The disks report 6.95 TiB usage. With parity that would be ~10.5TiB to redistribute. Indeed not a small number.
Thanks, that’s good to know. It’s just baffling to me that the redistribution is so slow - for that it’s worth, almost all the data in the pool initially came from this disk and the copy over was completed nicely overnight (~10h) with 200MB/s. I would be fully on board for this to take a day or three, but 14 days made me think I’m doing something wrong. I did indeed start the process at midnight today, which for me is now roughly 17 hours ago and I’m at 513G / 10.4T → 8.4MiB/s average since start.
I guess I’ll heed your advice and wait it out since I don’t want to lose the data and I’m in no rush and the system will be on anyway.
Sorry - but whilst the total data blocks including parity is 10.5TB you need to move 1/4 of this to the new drive which is c. 2.6TB.
Once your expansion is complete, full records will be 2 data blocks + 1 parity rather than 3 data blocks + 1 parity. So 3 records will be 9 blocks, and they could be rewritten using 8 blocks. Small records won’t benefit. So using a rebalancing script to rewrite every file would recover (say) up to 1TB in space.
Looks like the SATAs are controlled by a SATA controller: ASM1166 but I don’t know how exactly it’s connected.
I’ll be honest: I can’t make much out of the data I’m pulling or know how to get better info, so if there’s anything more specific or useful about the topology that I can pull form the cli please let me know.
6 SATA ports from 2 PCIe lanes. Great for a low cost platform that is starved of lanes. Not so great for performance when ZFS request access from all drives simultaneously…
I’m afraid it is. Flexible chipset I/O usually trades one lane of PCIe for one lane of SATA. A SAS HBA would have no trouble repackaging 3 SATA lanes into one single SAS lane, but this low power ASM1166 certainly has not the computing power of a LSI3008.

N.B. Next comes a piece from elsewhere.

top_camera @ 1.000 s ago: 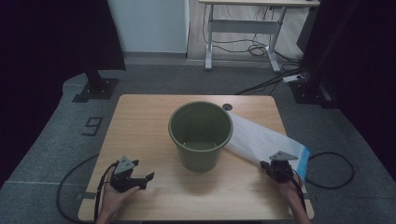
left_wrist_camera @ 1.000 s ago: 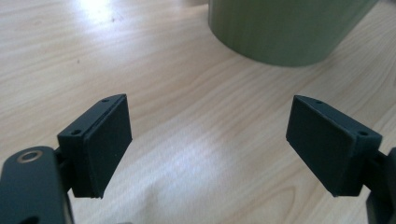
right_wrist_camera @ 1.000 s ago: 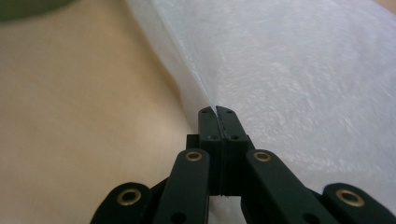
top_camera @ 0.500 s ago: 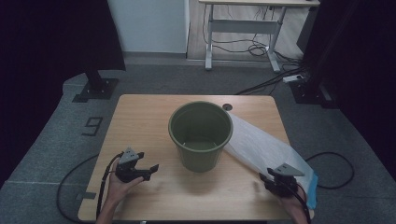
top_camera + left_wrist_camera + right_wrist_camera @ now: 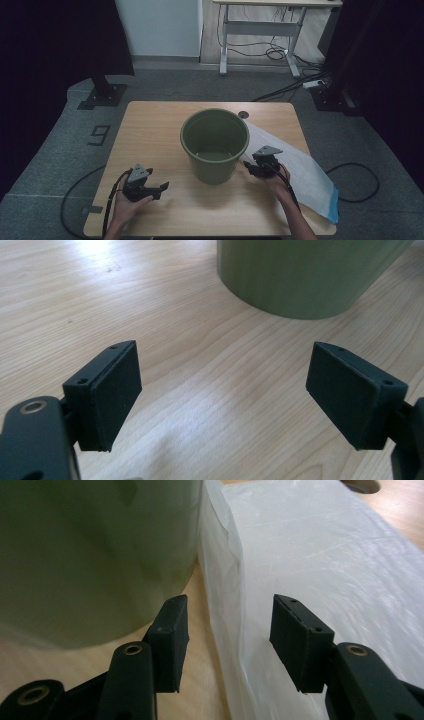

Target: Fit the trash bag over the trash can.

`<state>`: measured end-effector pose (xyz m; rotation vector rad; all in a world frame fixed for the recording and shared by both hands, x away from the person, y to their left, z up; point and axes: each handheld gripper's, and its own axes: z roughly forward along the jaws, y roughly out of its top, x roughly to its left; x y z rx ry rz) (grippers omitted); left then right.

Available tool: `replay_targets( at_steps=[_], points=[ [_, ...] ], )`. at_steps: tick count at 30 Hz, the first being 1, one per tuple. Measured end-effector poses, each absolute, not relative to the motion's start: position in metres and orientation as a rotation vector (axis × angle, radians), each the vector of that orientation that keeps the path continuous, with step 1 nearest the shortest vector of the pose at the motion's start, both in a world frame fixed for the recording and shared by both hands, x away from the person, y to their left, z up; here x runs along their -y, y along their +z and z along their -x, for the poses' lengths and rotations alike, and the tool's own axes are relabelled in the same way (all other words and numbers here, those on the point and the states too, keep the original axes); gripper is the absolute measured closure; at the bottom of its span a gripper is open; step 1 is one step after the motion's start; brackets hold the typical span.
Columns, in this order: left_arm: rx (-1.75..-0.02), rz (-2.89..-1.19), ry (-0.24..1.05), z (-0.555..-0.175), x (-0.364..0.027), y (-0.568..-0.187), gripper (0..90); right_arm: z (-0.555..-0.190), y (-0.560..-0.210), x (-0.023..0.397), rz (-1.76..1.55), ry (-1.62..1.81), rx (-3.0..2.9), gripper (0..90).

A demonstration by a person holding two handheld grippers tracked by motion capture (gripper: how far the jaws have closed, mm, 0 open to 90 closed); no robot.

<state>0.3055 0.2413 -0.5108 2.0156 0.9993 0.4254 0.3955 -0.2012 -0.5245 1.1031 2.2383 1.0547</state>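
Observation:
A green bucket (image 5: 215, 145) stands upright in the middle of the wooden table (image 5: 150, 130). A white plastic bag (image 5: 300, 167) with a blue end lies flat to its right, reaching the table's front right corner. My right gripper (image 5: 249, 168) sits at the bucket's right side, over the bag's near edge. Its jaws have just been opening. In the right gripper view a raised fold of the bag (image 5: 310, 545) runs between the parted pads of the right gripper (image 5: 227, 615) without being pressed, with the bucket (image 5: 90, 555) close on the left. My left gripper (image 5: 162, 188) (image 5: 222, 370) rests open over bare wood, pointing at the bucket (image 5: 300, 275).
A round cable hole (image 5: 243, 114) sits in the table behind the bucket. Cables trail from both grippers over the table's front edge. On the floor behind stand a black stand base (image 5: 102, 92) and a desk frame (image 5: 260, 40) with loose cables.
The right gripper has let go of the bag's far end near the table's front right, opened, and moved left to the bucket's side. The left gripper has stayed in place.

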Motion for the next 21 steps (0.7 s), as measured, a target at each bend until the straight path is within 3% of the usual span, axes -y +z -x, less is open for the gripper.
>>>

Also, there is the “7th” drive which houses the other asmedia chip that allows you to connect 4 NVME. That is connected to the backplane as well, which in turn is connected via these two cables to the mainboard.

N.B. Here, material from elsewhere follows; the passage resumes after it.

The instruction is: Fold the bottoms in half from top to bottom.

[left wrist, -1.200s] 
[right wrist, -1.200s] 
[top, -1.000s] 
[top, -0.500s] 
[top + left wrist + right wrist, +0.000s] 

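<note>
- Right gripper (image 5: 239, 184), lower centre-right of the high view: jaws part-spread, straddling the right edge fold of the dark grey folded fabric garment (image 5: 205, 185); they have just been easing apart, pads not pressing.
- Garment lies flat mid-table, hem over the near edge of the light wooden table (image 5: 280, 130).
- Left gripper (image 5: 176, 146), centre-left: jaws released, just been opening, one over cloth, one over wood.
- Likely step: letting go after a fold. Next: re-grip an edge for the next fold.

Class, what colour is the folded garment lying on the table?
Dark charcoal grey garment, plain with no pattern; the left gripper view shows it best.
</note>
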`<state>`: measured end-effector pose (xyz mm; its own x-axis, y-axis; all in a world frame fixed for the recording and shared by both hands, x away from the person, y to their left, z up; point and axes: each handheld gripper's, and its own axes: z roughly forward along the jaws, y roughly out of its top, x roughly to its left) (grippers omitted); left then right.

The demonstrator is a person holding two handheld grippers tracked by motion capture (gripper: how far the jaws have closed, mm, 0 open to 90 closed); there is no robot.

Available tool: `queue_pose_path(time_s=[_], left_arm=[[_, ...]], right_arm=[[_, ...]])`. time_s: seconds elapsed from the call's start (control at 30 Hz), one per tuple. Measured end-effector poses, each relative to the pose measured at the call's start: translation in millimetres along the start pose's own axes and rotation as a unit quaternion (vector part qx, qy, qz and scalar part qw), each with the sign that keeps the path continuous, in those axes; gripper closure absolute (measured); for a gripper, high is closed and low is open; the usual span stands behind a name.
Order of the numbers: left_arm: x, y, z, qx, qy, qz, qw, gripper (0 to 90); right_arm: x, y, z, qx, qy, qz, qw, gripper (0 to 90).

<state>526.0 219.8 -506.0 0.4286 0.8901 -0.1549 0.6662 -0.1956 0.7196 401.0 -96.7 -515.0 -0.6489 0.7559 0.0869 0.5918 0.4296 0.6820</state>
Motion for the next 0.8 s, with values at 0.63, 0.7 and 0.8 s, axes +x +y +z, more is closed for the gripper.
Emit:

Cheap hardware can often only be cheap because compromises are made, and these are usually performance. By buying cheap hardware you are accepting that the performance will be good under low load, but under stress performance will suffer. If you are looking for peak performance under stress, then you needed to pay a lot more for a server architected to achieve that, and also pay for a top-speed LAN infrastructure.
Artificial benchmarks are VERY difficult to get the tests right so that they measure the right things, and the results can be difficult to analyse properly. But, because artificial tests stress the system, the one thing they are good at is highlighting all these compromises made to get the price down, regardless of whether you will actually notice the issue in real life. For example, in real life you expect a lot of your reads to be satisfied from memory (ARC, pre-fetch) - but a benchmark won’t usually reflect this properly - it will either get everything from cache or very little.
In the end what matters - and the only thing that really matters - is whether the performance you receive in real-life with a real workload is acceptable or not. If most of the time you are either 1) streaming (pre-fetched) or 2) reading or writing a handful of smallish files (low-volumes) or 3) doing a bulk copy where at best it is going to take minutes and where taking twice as long may not be an issue - then in reality cheap hardware is probably going to do you fine.
I would like to also point out that not being able to get these kinds of information from the manufacturer is a major obstacle to troubleshooting. Not being transparent with the hardware is a big red flag to me.
Further testing once the expansion is complete will be appreciated.